A recent report by energy economist Phil Verleger looks in detail at how these proposed changes could impact U.S. markets for petroleum products. On the importing side, Verleger assumes that refiners who rely on foreign-sourced inputs would see a 25% increase in import prices under the BAT. Facing this kind of cost increase, refiners would go looking for domestic sources. But domestic oil producers are under no obligation to supply the domestic market. If domestic revenues are taxed while export revenues are exempt, they will demand a higher price from domestic refineries to compensate for the tax disadvantage of selling at home versus abroad. Taken together, Verleger estimates that the average retail price of gasoline would increase by 13% (approximately 30 cents a gallon). Other industry analysts have reached similar conclusions.

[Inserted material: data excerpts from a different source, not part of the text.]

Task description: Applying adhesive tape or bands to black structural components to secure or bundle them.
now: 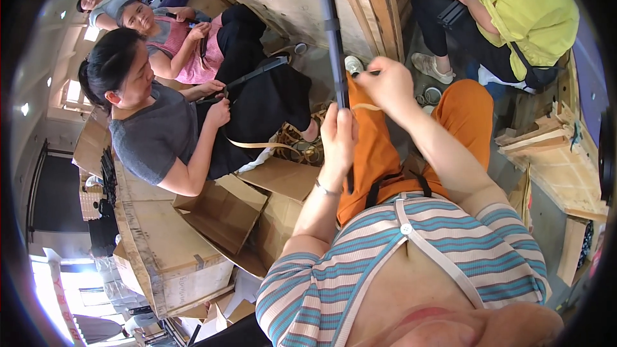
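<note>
My left hand (339, 133) is wrapped around a long, slim dark bar (331, 26). The bar runs from the top edge of the view down past my left wrist, in front of my orange trousers. Just to its right, my right hand (389, 88) is closed in a pinch, apart from the bar. A small dark piece (374, 72) shows at its fingertips, too little visible to name. Between my two hands a thin tan strip (367, 107) curves beside the bar; its ends are hidden.
At left, a person in grey (154, 122) works on a dark bar (260, 69) with a tan strip (257, 145). An open cardboard box (276, 215) stands near my left elbow. Wooden crates (308, 9) stand ahead. A person in yellow (527, 13) sits at right.
</note>
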The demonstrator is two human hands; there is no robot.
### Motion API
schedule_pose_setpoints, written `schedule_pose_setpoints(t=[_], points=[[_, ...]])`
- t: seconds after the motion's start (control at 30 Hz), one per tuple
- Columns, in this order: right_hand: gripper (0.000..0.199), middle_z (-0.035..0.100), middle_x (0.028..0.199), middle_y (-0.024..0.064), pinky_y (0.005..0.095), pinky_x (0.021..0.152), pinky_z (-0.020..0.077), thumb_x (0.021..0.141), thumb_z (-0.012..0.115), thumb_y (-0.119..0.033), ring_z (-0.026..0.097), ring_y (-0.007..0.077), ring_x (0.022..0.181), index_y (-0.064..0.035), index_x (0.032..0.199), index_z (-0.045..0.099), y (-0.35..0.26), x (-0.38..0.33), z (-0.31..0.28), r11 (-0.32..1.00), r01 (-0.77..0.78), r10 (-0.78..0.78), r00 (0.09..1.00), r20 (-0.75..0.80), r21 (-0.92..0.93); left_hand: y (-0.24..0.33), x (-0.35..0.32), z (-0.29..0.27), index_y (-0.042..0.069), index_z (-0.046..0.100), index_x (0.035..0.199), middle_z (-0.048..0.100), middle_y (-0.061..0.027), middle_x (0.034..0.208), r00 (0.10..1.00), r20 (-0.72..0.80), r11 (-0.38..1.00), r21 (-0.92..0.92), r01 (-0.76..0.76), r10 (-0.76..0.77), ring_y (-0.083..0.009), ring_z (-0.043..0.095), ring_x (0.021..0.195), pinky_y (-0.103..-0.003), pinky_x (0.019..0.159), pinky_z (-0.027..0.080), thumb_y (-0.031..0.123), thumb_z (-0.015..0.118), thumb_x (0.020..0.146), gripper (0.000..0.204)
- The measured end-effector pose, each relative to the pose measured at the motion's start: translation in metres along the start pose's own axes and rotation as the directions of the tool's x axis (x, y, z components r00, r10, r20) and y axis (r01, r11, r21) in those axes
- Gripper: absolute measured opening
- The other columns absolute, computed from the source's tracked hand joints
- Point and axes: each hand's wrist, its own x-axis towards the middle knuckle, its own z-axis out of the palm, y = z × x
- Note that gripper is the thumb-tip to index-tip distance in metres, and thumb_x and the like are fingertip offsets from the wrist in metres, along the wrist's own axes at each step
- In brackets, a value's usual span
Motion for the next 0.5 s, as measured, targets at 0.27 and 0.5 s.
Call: schedule_pose_setpoints(t=[0.27, 0.5], points=[[0.037, 0.059, 0.081, 0.0089, 0.0259, 0.068, 0.0437, 0.075, 0.07, -0.026, 0.055, 0.0121, 0.074, 0.0032, 0.092, 0.055, 0.018, -0.001, 0.0, 0.993, -0.052, 0.046, 0.997, 0.055, 0.104, 0.043, -0.003, -0.006, 0.005, 0.043, 0.081, 0.035, -0.0013, 0.048, 0.941, 0.338, 0.785, -0.576, 0.226, -0.023, -0.0089, 0.027, 0.035, -0.023, 0.032, 0.021, 0.046, 0.034, 0.093, 0.044], [0.051, 0.052, 0.09, 0.0057, 0.0222, 0.068, 0.0442, 0.076, 0.073, -0.024, 0.05, 0.0086, 0.081, 0.0008, 0.11, 0.045, -0.09, -0.003, 0.023, 0.734, 0.0, -0.247, 0.931, 0.267, 0.679, 0.041, -0.007, -0.023, 0.007, 0.045, 0.082, 0.033, -0.0001, 0.047, 0.976, 0.204, 0.81, -0.558, 0.182, -0.079, -0.009, 0.026, 0.034, -0.023, 0.033, 0.021, 0.048, 0.029, 0.093, 0.045]])
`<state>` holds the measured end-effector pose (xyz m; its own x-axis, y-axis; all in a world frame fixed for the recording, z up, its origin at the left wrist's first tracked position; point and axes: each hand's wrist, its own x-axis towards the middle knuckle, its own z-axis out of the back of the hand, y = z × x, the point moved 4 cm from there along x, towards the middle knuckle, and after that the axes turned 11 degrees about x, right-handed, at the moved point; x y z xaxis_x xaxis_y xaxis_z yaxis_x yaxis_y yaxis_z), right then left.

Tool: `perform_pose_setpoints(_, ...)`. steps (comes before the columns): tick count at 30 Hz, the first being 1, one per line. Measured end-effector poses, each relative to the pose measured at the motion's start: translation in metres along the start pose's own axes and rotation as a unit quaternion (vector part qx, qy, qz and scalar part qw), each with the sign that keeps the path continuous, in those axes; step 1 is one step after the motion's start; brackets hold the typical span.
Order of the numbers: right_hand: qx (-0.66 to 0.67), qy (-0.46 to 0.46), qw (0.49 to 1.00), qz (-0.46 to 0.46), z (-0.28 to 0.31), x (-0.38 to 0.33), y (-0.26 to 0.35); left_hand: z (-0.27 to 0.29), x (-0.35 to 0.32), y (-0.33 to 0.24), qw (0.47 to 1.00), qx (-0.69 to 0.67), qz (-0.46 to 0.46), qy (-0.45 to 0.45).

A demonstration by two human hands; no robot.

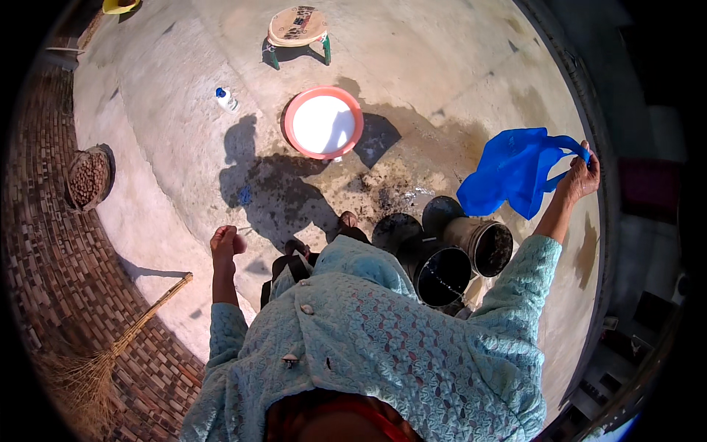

One important thing to note about these kinds of analyses is that, to keep things tractable, they hold some important variables fixed. The Verleger study is careful to note that accounting for all of the various channels the BAT could work through “would be complex and far reaching and would likely differ substantially from the petroleum specific calculations presented in this paper.” But this begs the question: how do projected impacts change if key variables are turned loose?

What gives with this kind of BAT?

On the face of it, it seems like this border adjustment tax should benefit exporters and hurt importers (who will then pass that hurt through to you the consumer). But it’s more complicated than that because the BAT is designed to tax all imports and exempts all exports. Purchasers of our exports finance their purchases by selling us imports. If they sell us less, their purchasing power drops.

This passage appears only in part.